Bahkan dirinya berkesempatan untuk pertama kali tampil setelah dilantik menjadi Katua TP PKK dan Ketua Dekranasda Blora periode 2021-2026.
“Jangan remehkan perempuan. Perempuan bisa menjadi aktor strategis di dalam pembangunan. Tidak hanya membangun desa-desa, tetapi juga pembangunan di kabupaten Blora yang dapat mengubah Kabupaten Blora menjadi unggul dan berdaya saing,” ungkapnya.
Bunda Ain, sapaan Hj. Ainia Shalichah Ketua TP PKK Kabupaten Blora, menyampaikan prosentase jumlah penduduk laki-laki dan perempuan berdasarkan prediksi Badan Pusat Statistik (BPS) tahun 2025 mencapai tak kurang dari 869.765 jiwa.
“Perbandingannya, laki-laki 428.284 jiwa atau 49,24 persen. Perempuan 441.881 jiwa atau 50,76 persen. Dengan demikian jumlah perempuan lebih banyak dibandingkan laki-laki,” urainya.
Sedangkan Indeks Pembangunan Gender (IPG) kabupaten Blora mengalami kenaikan dari 83 pada tahun 2016 menjadi 84,05 di tahun 2020.
“IPG yang mendekati 100 itu secara jelas mengindikasikan bahwa semakin kecil kesenjangan pembangunan antara laki-laki dan perempuan,” jelasnya.
Hj. Ainia Shalichah juga memaparkan presentase perempuan di lembaga pemerintah tahun 2020 berdasarkan perempuan di kabupaten Blora dalam data, ada 13,33 persen.

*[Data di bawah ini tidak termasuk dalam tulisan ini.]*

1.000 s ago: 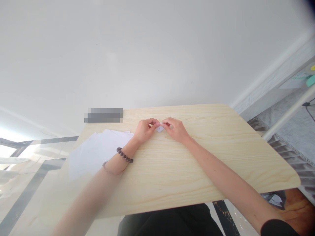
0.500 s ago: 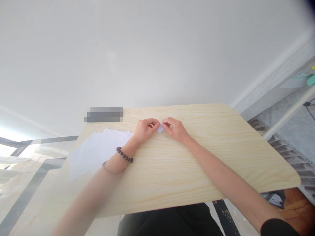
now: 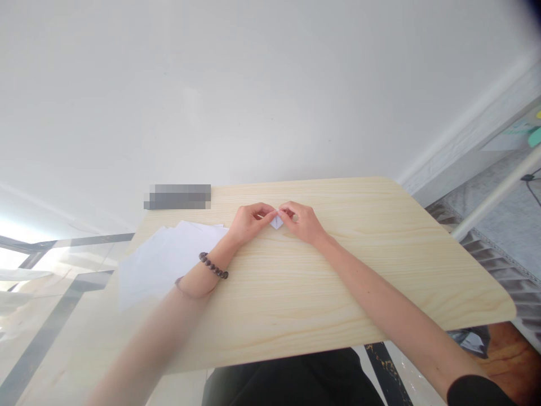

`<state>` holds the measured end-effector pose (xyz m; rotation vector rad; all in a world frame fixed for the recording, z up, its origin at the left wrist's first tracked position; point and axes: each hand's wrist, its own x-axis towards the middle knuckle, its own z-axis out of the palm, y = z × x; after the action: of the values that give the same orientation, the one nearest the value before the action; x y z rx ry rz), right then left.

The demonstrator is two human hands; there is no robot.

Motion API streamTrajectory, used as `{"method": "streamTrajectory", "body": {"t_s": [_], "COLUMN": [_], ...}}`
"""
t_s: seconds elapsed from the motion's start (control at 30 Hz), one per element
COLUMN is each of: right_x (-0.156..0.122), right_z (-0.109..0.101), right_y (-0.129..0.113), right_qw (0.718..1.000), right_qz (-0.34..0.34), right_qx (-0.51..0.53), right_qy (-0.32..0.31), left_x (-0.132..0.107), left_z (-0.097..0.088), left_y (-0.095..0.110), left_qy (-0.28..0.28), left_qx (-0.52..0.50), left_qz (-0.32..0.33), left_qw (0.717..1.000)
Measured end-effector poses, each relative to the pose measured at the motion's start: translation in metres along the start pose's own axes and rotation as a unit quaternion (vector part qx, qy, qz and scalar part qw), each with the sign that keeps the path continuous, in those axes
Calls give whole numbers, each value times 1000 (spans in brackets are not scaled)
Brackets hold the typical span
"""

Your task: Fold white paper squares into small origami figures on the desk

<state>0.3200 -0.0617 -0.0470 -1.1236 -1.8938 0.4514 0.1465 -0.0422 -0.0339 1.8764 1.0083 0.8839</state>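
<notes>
A small piece of folded white paper (image 3: 276,223) is pinched between both my hands over the far middle of the table. Its lower end comes to a point, and a dark crease line runs down its middle. My left hand (image 3: 252,221) grips the paper's left side with thumb and forefinger. From the right, my right hand (image 3: 301,220) pinches the other side, its fingertips almost meeting the left ones. The fingers hide the upper part of the paper. A dark beaded bracelet (image 3: 213,267) circles my left wrist.
Several loose sheets of white paper (image 3: 169,254) lie overlapping on the left of the light wooden table (image 3: 338,304). A blurred-out grey patch (image 3: 177,197) covers something at the back left corner. A white wall (image 3: 270,101) rises behind the table.
My fingertips have shifted slightly on the folded paper, and a little more of it shows, with its middle crease plainer. Both arms have stayed in place.
</notes>
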Motion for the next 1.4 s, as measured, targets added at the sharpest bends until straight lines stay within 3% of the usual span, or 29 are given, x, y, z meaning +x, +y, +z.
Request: {"method": "streamTrajectory", "body": {"t_s": [0.17, 0.43, 0.83, 1.23, 1.4], "right_x": [0, -1, -1, 1, 0], "right_z": [1, 2, 2, 1, 0], "right_y": [4, 1, 3, 2, 0], "right_qw": [998, 992, 997, 1000, 999], "right_qz": [40, 76, 58, 12, 25], "right_qx": [52, 101, 60, 13, 25], "right_qy": [18, -9, 7, 22, 17], "left_x": [-1, 2, 1, 0, 1], "left_z": [1, -2, 1, 1, 0], "left_y": [0, -3, -5, -3, -1], "left_qy": [-37, -27, -29, -18, -25], "left_qx": [35, 68, 32, 91, 114], "left_qz": [-24, -34, -26, -13, -7], "left_qw": [998, 997, 999, 996, 993]}}
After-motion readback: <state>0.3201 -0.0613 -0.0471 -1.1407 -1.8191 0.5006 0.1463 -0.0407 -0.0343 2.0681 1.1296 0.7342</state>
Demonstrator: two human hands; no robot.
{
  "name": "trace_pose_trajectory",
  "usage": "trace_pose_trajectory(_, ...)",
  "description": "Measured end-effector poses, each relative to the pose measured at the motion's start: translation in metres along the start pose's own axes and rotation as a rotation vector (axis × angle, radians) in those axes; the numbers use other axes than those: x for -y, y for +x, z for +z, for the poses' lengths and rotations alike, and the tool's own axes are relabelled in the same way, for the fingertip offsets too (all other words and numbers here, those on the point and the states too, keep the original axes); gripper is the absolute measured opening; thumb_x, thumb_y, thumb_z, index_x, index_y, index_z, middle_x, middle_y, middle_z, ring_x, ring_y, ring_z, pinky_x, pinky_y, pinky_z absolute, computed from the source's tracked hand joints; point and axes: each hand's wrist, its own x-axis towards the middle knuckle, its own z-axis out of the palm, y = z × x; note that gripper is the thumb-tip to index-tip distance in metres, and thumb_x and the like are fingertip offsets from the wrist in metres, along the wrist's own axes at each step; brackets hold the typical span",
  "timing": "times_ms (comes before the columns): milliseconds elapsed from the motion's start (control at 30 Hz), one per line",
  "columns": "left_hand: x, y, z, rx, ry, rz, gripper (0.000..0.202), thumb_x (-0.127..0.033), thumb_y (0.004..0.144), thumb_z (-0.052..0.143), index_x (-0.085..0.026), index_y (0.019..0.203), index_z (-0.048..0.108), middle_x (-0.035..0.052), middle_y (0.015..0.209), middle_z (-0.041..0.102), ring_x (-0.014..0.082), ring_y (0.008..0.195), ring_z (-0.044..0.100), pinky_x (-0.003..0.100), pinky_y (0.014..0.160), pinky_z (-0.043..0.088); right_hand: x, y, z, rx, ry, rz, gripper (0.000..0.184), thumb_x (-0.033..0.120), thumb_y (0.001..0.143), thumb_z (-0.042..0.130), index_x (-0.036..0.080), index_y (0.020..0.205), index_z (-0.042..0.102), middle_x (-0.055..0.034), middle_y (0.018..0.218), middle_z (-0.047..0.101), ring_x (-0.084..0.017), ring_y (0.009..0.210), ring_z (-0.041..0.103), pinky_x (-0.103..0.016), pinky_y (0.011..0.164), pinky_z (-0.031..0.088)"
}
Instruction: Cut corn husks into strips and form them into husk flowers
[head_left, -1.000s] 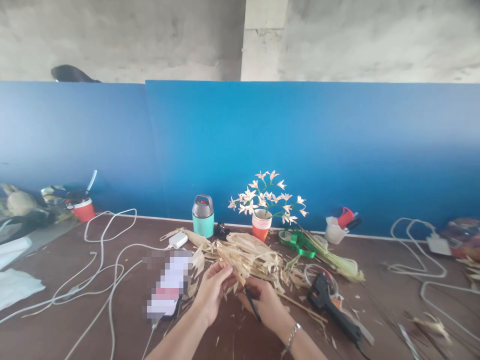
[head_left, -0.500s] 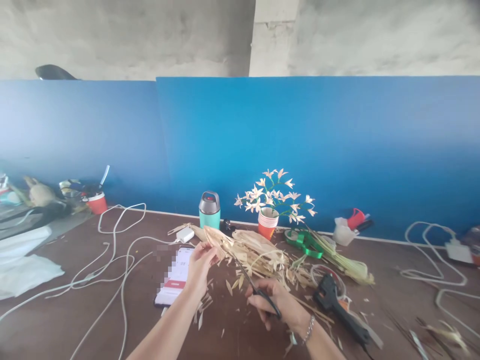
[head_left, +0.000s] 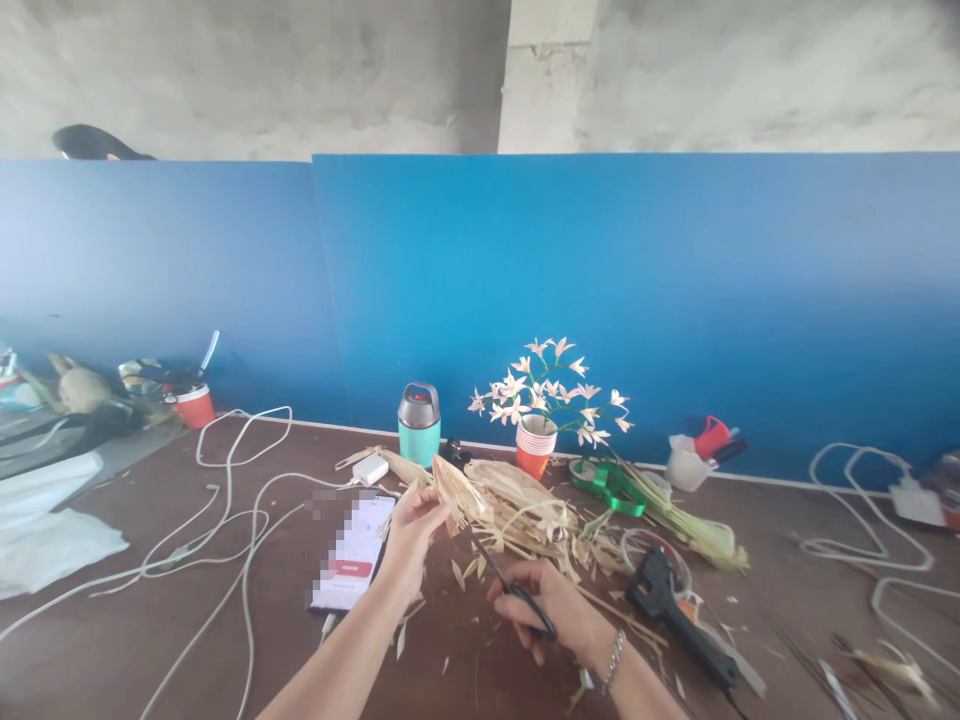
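Observation:
Between the fingertips of my left hand (head_left: 420, 528) is a pale dried corn husk (head_left: 451, 485), held up with its pointed end away from me. My right hand (head_left: 551, 605) grips dark-handled scissors (head_left: 491, 562), whose blades reach up and left to the husk's lower edge. Whether the blades are closed on the husk is too fine to make out. Behind both hands lies a pile of dried husks (head_left: 517, 500), with small cut petal-like pieces (head_left: 471, 570) scattered on the brown table (head_left: 427, 660) in front of it.
Left of my hands are a phone (head_left: 352, 560) and white cables (head_left: 247, 560). Behind stand a teal flask (head_left: 419, 437) and paper cups (head_left: 535, 445) holding husk flowers (head_left: 555, 388). Green ribbon (head_left: 611, 485) and a black glue gun (head_left: 679, 620) lie to the right. A blue partition (head_left: 600, 250) closes the back.
My left hand has shifted right with the husk, now held more upright. My right hand and the scissors have moved slightly left.

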Motion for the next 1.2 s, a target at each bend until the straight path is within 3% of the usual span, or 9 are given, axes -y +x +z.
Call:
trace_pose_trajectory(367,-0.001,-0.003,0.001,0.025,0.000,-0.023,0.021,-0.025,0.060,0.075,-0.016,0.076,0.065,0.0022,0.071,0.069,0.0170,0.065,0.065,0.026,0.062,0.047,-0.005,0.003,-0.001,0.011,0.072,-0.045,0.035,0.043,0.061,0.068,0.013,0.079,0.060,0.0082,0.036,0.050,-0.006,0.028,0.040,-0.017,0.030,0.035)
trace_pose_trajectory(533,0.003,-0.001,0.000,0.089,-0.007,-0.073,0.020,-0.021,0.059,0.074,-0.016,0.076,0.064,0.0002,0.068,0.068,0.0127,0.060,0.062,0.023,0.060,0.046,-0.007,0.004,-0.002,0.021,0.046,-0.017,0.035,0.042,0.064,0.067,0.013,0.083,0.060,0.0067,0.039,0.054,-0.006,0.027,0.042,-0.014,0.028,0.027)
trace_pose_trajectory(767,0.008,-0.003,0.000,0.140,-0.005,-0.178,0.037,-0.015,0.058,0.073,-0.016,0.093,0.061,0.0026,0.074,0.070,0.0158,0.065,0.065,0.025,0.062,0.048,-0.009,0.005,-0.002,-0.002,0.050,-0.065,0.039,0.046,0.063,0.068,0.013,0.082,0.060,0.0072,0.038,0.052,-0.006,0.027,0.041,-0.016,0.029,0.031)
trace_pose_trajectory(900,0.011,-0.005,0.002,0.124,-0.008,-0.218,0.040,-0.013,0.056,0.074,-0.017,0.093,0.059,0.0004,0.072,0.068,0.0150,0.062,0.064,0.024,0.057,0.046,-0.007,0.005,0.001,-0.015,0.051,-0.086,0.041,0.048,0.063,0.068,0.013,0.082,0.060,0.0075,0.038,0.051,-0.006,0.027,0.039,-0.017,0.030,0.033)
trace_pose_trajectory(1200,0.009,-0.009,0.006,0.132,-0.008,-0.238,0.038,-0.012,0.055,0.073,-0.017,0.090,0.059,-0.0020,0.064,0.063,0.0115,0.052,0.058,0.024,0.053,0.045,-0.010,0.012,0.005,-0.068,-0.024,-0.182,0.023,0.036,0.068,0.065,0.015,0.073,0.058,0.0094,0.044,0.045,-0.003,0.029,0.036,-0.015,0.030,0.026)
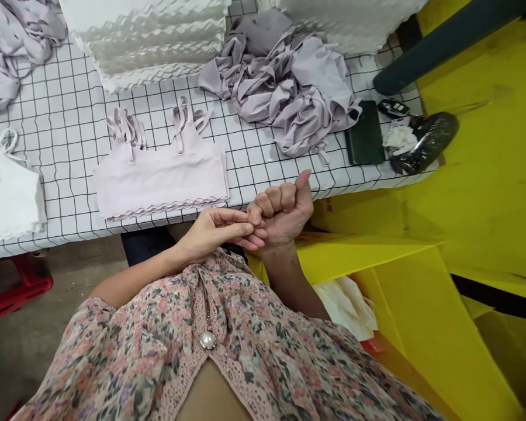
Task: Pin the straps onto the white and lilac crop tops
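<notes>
In front of my body, at the table's near edge, my two hands meet. With thumb and fingers, my left hand (221,231) pinches the little-finger side of my right hand (287,213). The right hand is turned palm up, its fingers curled in and its thumb sticking out; no object shows in it. Just beyond my left hand lies a neat stack of pale pink bra tops (162,178), straps pointing away from me. A loose heap of lilac garments (284,88) sits farther back, beyond my right hand.
Tall stacks of white wavy-edged pieces (158,44) stand at the back of the checked tablecloth (65,175). White tops (13,196) lie left. A dark phone (364,134), car key (393,108) and black plastic bag (432,143) lie right, near a green pole (447,44) and yellow panels (495,193).
</notes>
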`<state>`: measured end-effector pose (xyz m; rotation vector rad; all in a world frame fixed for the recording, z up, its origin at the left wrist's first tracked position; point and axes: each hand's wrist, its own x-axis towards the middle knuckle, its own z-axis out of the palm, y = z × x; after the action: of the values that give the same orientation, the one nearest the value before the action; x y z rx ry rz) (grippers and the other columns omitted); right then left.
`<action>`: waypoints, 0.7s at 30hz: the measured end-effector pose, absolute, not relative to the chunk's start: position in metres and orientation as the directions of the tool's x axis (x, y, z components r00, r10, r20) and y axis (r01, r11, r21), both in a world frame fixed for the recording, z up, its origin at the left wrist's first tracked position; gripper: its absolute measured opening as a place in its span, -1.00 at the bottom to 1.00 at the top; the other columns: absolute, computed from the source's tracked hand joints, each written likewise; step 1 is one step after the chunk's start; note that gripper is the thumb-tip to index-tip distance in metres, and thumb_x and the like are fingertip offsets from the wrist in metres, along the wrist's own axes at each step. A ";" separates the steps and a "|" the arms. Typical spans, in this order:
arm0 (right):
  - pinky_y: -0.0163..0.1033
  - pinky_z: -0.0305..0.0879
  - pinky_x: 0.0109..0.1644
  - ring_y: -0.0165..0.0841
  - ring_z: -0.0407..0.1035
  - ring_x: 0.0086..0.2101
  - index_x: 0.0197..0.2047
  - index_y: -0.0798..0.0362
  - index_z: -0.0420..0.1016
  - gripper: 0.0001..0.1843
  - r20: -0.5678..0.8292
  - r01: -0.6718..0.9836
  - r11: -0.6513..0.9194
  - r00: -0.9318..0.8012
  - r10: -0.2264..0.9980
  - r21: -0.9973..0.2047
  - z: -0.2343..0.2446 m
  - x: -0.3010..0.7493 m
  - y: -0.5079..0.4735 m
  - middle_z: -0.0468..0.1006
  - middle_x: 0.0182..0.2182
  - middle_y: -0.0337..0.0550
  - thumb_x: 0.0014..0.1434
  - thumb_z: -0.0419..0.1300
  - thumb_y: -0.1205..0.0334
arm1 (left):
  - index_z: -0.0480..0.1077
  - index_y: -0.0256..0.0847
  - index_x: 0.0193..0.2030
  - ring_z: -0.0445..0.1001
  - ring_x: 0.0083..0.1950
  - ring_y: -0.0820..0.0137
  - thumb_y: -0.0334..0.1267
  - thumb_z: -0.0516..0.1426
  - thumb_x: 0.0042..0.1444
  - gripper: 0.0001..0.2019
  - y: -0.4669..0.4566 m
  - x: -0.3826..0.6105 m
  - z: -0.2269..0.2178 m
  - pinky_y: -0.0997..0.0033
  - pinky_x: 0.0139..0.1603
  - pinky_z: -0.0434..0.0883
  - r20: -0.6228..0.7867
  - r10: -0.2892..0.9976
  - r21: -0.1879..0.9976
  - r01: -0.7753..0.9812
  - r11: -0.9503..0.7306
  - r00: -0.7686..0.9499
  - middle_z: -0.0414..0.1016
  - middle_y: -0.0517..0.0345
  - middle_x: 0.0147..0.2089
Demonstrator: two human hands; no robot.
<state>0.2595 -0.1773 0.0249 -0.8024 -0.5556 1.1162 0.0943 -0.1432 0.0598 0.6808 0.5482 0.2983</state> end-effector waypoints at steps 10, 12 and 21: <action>-0.38 0.01 -0.76 -0.48 -0.40 -0.68 -0.69 -0.02 -0.16 -0.14 -0.089 -0.900 0.252 0.301 0.949 -0.357 0.007 0.255 -0.172 -0.36 -0.70 -0.43 0.52 0.15 -0.16 | 0.68 -0.39 -0.26 0.73 -0.33 0.39 0.12 0.60 -0.13 -0.44 -0.141 0.100 0.064 0.42 -0.14 0.72 -0.391 0.482 0.690 -0.097 0.718 0.784 0.75 -0.06 -0.32; -0.36 0.01 -0.75 -0.48 -0.38 -0.68 -0.70 -0.02 -0.16 -0.13 -0.120 -0.943 0.216 0.252 0.960 -0.252 0.002 0.254 -0.171 -0.32 -0.72 -0.42 0.53 0.12 -0.20 | 0.68 -0.38 -0.27 0.73 -0.34 0.38 0.18 0.59 -0.12 -0.41 -0.141 0.100 0.063 0.39 -0.12 0.73 -0.384 0.496 0.703 -0.102 0.704 0.779 0.75 -0.06 -0.33; -0.37 -0.10 -0.73 -0.50 -0.36 -0.68 -0.69 0.00 -0.12 -0.15 -0.242 -0.976 0.186 0.208 0.948 -0.109 -0.004 0.252 -0.167 -0.19 -0.75 -0.39 0.59 0.03 -0.17 | 0.67 -0.36 -0.30 0.74 -0.33 0.34 0.18 0.60 -0.16 -0.41 -0.136 0.100 0.059 0.34 -0.13 0.74 -0.399 0.494 0.683 -0.109 0.722 0.773 0.73 -0.03 -0.36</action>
<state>0.2516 -0.1673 -0.0045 -0.2596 0.1298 1.3601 0.1005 -0.1359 0.0586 0.6901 0.6050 0.3564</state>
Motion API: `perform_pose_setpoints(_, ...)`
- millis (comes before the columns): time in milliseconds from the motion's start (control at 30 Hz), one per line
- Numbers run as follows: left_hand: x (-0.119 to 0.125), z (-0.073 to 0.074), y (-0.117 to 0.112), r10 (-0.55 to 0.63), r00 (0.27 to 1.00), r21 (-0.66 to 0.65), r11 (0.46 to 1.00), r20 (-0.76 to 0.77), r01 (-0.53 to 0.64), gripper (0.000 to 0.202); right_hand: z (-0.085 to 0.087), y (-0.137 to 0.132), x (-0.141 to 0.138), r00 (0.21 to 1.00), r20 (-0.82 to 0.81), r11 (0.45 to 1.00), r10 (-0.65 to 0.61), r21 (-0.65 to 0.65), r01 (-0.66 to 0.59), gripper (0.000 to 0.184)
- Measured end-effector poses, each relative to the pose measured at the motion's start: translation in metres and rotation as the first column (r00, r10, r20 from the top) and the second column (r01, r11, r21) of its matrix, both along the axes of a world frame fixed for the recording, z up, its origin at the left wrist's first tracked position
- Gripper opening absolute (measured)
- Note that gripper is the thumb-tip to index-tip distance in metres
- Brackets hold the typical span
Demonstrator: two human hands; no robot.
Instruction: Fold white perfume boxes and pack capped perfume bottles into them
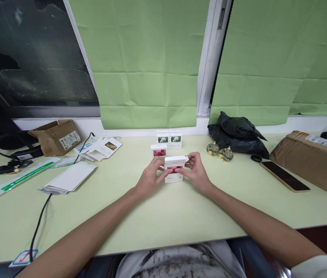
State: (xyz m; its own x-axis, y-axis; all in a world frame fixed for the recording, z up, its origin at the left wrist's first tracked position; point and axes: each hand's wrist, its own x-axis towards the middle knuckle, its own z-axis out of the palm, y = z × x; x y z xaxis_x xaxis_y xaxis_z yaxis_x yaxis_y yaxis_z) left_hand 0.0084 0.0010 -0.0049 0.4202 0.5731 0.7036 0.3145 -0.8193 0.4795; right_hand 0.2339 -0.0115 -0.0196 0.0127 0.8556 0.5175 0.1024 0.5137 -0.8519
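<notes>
Upright on the pale table in front of me stands a small white carton [174,178] with a pink flower picture. My left hand [151,175] grips its left side, thumb across the front. From the right, my right hand [197,172] holds it too, its thumb on the picture and its fingers by the top edge, where a small flap sticks out. Just behind stands another white carton with a pink picture [159,151]. Farther back are two white cartons with white-flower pictures [176,139], side by side.
To the left lie flat white cartons [70,177], printed cartons [105,148], a green-striped plastic sleeve [27,175], a black cable [40,220] and an open brown box [56,139]. At right are two gold-and-glass ornaments [225,154], black plastic bags [239,135], a phone [284,176] and a brown parcel [311,160].
</notes>
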Motion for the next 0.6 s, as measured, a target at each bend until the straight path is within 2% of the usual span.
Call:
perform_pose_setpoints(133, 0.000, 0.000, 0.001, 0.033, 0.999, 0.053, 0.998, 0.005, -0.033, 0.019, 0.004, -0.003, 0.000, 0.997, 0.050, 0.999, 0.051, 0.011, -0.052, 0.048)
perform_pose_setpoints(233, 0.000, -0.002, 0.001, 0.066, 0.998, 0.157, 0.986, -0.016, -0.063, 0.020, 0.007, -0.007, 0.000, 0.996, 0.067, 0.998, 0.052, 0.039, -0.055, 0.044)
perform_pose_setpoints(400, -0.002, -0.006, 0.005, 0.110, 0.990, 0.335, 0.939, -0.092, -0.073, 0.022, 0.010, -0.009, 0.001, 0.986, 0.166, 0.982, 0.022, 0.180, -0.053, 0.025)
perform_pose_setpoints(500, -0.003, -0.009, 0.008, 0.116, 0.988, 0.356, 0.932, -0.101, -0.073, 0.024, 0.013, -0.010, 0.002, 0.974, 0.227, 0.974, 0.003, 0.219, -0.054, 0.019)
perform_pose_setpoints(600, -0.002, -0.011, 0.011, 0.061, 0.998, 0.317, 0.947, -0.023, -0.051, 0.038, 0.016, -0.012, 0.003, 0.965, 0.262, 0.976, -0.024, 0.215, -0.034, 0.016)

Kemudian jumlah Pusat Pelayanan Terpadu Pemberdayaan Perempuan dan Anak (P2TP2A) di tingkat kecamatan dan kabupaten tahun 2019 ada dua.
“Kasus kekerasan terhadap perempuan dan anak tahun 2019 ada 14 kasus,” ungkapnya.
Sedangkan cakupan perempuan dan anak korban kekerasan yang mendapatkan penanganan pengaduan tahun 2020 sudah 20 persen.
Dalam clossing statement, Hj. Ainia Shalichah, menyampaikan keterlibatan perempuan menjadi syarat mutlak dalam upaya mewujudkan pembangunan yang berkeadilan.
“Negara tidak mungkin sejahtera jika perempuannya dibiarkan tertinggal, tersisihkan dan tertindas,” tutupnya.
Pada kesempatan acara yang sama DPRD Blora juga menyampaikan paparan secara virtual. Acara dilaksanakan dengan menerapkan protokol kesehatan. (Redaksi).